- Opening Delimiter -

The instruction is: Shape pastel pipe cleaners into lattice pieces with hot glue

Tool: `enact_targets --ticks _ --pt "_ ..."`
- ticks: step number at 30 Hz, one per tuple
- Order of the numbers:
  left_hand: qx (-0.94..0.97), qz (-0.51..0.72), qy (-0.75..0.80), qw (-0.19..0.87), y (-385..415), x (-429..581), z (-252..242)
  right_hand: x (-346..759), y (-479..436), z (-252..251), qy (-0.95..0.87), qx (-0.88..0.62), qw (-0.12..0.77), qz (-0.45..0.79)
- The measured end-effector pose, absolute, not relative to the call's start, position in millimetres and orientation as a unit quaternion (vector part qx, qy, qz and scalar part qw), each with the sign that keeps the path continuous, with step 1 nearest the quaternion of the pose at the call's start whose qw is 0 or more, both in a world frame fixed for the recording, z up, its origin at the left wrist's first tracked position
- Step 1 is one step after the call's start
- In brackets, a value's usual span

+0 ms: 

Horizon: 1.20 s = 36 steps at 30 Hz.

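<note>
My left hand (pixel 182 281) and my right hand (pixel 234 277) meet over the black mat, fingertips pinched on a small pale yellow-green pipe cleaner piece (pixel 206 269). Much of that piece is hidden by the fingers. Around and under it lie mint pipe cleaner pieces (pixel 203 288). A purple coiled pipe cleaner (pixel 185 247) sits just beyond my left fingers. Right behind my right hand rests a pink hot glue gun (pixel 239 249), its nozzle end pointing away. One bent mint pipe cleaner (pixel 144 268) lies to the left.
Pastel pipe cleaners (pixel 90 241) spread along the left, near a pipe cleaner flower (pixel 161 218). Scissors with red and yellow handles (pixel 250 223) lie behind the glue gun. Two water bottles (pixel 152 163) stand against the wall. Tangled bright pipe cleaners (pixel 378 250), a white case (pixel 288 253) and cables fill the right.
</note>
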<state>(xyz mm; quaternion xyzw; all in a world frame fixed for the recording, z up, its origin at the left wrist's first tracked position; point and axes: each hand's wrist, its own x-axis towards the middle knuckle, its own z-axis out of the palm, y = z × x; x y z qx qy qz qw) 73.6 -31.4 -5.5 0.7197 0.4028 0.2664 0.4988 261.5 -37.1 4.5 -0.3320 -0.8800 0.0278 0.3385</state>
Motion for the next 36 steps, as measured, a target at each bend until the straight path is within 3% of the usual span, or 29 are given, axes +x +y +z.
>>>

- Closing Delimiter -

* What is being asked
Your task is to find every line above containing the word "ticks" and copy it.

* Answer to this problem
Tool: `enact_targets --ticks _ --pt "_ ..."`
- ticks: step number at 30 Hz, one per tuple

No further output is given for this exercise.